The paper presented a 300W “silver box” PC power supply reference design meeting the efficiency requirements of the 80 PLUS Platinum level as set by Energy Star. The High Speed 5 technology used in this design is the high speed version of a broader technology platform called “TRENCHSTOP™ 5″. It incorporates a further optimization of Infineon’s Trench Field Stop (TRENCHSTOP) concept that simultaneously reduces the switching losses as well as VCEsat. Finally, Chiola discussed the functionality of the device in different operating conditions of various hard switching and resonant topologies, highlighting advantages and limitations of an IGBT solution for SMPS.

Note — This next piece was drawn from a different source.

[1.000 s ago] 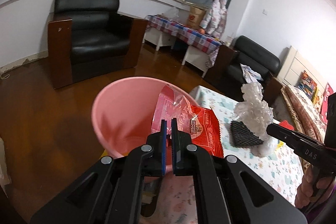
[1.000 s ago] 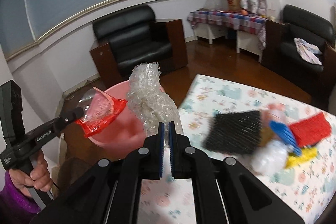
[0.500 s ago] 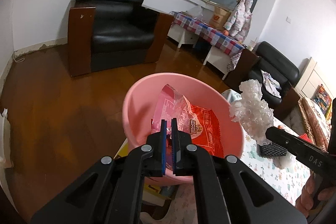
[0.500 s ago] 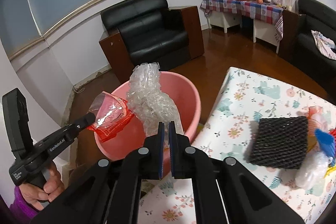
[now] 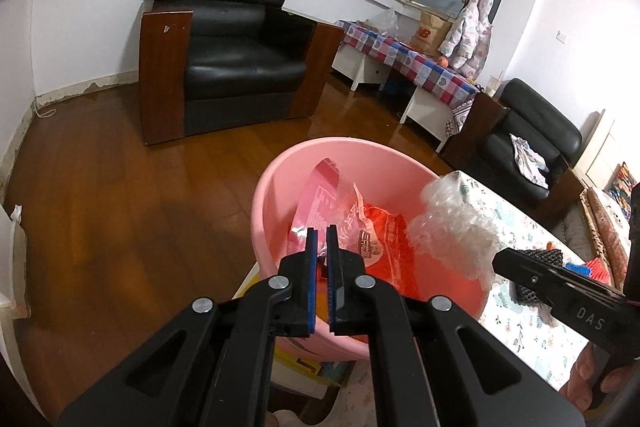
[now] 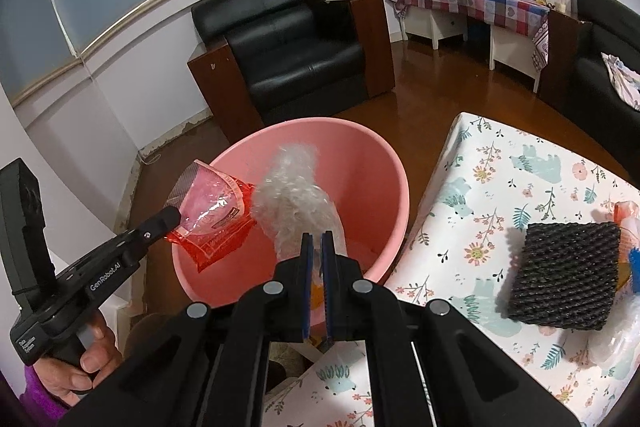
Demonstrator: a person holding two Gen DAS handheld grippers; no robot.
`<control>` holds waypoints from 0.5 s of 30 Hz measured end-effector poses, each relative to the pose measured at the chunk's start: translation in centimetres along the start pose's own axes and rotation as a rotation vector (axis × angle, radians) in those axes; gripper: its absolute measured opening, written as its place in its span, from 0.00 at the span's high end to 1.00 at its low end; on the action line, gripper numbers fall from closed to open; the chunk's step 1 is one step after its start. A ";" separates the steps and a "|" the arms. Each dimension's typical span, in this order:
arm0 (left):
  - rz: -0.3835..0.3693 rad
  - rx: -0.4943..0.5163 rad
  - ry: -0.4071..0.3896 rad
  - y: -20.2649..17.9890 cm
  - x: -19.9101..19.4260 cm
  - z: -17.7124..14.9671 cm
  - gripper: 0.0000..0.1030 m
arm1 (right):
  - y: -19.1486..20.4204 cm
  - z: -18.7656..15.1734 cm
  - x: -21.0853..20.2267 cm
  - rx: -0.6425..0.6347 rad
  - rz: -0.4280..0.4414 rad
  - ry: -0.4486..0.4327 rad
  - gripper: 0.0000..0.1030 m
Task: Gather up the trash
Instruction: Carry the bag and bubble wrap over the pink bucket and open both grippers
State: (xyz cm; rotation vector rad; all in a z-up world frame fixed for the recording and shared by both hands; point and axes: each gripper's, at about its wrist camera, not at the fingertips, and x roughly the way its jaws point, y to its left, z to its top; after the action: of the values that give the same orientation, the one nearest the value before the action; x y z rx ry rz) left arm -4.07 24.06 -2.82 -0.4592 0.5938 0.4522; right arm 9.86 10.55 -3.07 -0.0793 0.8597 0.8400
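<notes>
Here the left gripper (image 5: 321,233) is clamped on a crinkled red and clear plastic snack wrapper (image 5: 352,227), its blue-padded jaws pinching the wrapper's near edge. The wrapper hangs over the mouth of a round pink plastic basin (image 5: 272,187), which fills the middle of the left wrist view and stands on the brown wooden floor (image 5: 120,195).

The right gripper (image 6: 316,239) is closed on a crumpled wad of clear bubble wrap (image 6: 296,195); the wad rises from its jaws toward twelve o'clock, over the basin's (image 6: 384,163) opening. In the right wrist view the wrapper (image 6: 212,215) sits at nine o'clock of the wad, touching or nearly touching it. In the left wrist view the wad (image 5: 452,231) lies at three o'clock of the wrapper, over the basin's right rim.

At three o'clock of the basin stands a table with a white floral cloth (image 6: 500,163). On it lies a flat black mesh foam pad (image 6: 560,275), well apart from the basin. A black leather armchair with wooden sides (image 6: 296,47) stands beyond the basin at twelve o'clock.
</notes>
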 end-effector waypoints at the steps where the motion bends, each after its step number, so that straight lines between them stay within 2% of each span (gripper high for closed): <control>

Designing a “1-MW Solar Power Inverters using new Three-level IGBT Modules Connected in Parallel,” was the topic addressed by Kansuke Fujii with Fuji Electric Co., Ltd. The topology is three-level inverter using A-NPC IGBT modules connected in parallel. According to the authors, this transformerless design represents a “first” for solar power inverters implemented with Advanced Neutral-Point-Clamped (A-NPC) topology, which utilizes Reverse-Blocking IGBT (RB-IGBT) as a bi-directional switch for clamping of its AC output to the DC neutral point.
Reaching a maximum operating efficiency of 98.5%, this 1-MW inverter consists of four inverter units in an N+1 configuration. Due to the modular structure, the new inverter offers high levels of reliability and availability. Should one of the inverter modules fail, the unit can continue to deliver its rated 1-MW output power with the three remaining units. Independent control of each of the modules is a key feature enabling this N+ redundancy. This new PV inverter is designed for outdoor operation in installations ranging up to several tens of MW, it will be commercially available in October of this year.

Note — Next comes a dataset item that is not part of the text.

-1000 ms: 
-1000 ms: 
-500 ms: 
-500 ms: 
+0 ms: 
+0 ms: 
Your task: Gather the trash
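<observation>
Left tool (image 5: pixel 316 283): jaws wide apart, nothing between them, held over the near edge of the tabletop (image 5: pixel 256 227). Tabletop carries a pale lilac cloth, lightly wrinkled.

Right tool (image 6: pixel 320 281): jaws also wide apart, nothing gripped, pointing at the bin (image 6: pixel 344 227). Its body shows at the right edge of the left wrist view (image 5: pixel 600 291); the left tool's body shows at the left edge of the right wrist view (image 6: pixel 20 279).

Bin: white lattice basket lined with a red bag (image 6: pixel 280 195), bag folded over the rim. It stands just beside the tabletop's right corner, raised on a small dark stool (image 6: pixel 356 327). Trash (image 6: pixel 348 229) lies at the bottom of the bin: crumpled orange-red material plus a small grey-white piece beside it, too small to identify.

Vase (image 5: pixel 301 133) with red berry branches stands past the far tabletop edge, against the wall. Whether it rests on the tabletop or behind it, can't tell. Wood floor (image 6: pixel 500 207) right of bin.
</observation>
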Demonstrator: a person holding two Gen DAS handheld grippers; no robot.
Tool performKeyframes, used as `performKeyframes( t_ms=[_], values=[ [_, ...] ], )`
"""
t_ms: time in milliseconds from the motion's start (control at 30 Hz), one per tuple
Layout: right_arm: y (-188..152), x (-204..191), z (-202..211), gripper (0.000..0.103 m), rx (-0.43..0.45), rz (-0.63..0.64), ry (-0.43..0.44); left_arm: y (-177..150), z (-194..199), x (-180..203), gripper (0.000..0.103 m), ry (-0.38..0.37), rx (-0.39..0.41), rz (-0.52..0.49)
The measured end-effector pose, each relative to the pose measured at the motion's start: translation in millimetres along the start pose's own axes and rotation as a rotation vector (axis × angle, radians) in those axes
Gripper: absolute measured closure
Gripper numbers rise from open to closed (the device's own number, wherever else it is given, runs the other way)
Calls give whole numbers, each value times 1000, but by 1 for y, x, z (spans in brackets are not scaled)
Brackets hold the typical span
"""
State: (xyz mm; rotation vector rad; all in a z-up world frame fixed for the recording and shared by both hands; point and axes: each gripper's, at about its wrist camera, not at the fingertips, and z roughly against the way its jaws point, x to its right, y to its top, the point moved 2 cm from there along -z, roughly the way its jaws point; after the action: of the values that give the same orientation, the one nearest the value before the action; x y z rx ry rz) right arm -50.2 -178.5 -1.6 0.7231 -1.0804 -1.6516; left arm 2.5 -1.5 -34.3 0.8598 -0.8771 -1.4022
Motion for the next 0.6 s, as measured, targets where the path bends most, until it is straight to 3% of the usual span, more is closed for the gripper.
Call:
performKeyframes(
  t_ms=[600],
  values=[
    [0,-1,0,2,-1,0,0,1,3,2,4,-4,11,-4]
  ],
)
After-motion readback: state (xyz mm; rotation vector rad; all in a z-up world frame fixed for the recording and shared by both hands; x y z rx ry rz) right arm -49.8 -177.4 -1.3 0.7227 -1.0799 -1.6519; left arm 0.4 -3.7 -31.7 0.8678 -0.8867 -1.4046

Michael Frisch with Vincotech GmbH presented a discussion of “Asymmetrical Inductance Utilized for Switching Loss Reduction In Power Modules.” The new power module concept combines a low inductive turn off with the utilization of the parasitic inductance for a reduction of the turn on losses and the usage of three level switching circuits with the paralleling of fast switching components with components with low forward voltage drop.
According to the paper, increased inductance at turn on and ultra-low inductance at turn off is the new goal. This approach named “Asymmetrical Inductance” uses the parasitic inductance at turn-on and bypasses it during turn-off. A diode is used to direct the stored energy of the parasitic inductance during turn off to a capacitor. Several advantages are claimed for the new design including:
– Superior switching performance with standard silicon switches. The new circuit improves the efficiency without investing in advanced materials such as SiC or GaN.

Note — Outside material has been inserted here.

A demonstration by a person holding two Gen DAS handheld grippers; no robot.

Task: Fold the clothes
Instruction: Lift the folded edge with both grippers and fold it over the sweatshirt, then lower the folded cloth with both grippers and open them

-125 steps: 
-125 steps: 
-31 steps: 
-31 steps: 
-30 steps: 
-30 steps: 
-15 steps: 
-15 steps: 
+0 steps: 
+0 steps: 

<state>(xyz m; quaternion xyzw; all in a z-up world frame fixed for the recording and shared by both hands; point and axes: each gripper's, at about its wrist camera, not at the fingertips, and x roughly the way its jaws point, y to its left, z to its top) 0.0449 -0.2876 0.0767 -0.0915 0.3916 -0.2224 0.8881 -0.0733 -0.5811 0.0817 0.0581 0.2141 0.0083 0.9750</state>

– Reduced EMI: The increased turn on inductance reduces the peak current in the transistor. In other designs, this is the major source of EMI.
– Reduced voltage swing of the onboard capacitors. The onboard capacitors will not get discharged during turn on, the voltage swing and the dissipation in the capacitors is reduced.
– No bus bars required: Inductance in the DC-input is now welcome and will cause a further loss reduction at turn-on. In consequence the expensive laminated bus bars for a low inductive connection with the DC-capacitor bank are not required anymore. According to the authors, this might be the most significant advantage of the new approach.